(Records from a collection)

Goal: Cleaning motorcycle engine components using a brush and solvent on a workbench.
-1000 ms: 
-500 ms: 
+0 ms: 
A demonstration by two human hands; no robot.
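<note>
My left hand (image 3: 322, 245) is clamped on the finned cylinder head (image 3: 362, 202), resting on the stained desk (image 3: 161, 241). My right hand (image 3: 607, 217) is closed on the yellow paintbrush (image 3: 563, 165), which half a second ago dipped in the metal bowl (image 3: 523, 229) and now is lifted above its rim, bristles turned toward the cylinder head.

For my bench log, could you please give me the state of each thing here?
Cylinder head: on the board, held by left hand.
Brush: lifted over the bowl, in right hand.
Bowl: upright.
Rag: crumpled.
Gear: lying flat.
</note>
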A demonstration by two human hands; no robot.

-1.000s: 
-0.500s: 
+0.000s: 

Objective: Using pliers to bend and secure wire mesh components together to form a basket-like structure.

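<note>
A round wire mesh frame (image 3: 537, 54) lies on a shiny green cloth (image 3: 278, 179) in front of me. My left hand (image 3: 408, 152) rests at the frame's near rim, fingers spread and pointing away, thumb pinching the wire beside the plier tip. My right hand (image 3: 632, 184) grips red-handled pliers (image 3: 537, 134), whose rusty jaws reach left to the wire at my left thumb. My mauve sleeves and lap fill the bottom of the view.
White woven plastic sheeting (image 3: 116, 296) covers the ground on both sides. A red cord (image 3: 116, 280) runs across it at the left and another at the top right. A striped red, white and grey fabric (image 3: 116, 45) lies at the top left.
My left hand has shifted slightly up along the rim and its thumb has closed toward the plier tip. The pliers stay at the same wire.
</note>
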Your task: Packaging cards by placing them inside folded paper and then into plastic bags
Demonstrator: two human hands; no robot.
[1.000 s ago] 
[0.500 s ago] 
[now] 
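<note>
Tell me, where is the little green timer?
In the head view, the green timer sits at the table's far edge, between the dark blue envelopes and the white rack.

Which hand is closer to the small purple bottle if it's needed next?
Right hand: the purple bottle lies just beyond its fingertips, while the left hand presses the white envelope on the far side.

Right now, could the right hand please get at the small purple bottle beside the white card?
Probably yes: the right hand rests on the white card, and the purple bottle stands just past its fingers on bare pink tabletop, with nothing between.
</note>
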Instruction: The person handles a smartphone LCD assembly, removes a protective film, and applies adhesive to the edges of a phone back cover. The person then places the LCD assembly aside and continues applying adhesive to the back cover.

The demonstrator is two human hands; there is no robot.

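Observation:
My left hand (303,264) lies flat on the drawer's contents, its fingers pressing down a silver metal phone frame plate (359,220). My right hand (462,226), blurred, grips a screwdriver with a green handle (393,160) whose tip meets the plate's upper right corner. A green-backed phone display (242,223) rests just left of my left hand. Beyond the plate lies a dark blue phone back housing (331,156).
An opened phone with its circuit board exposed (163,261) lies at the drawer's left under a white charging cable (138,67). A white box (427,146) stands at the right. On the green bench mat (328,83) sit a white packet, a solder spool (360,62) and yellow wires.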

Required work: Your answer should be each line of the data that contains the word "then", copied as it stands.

Result of this exercise:
Your task: Packaging cards by placing them inside folded paper and then into plastic bags
Instruction: The person handles a smartphone LCD assembly, removes a protective film, and applies adhesive to the edges of a phone back cover. The person then places the LCD assembly aside and continues applying adhesive to the back cover.

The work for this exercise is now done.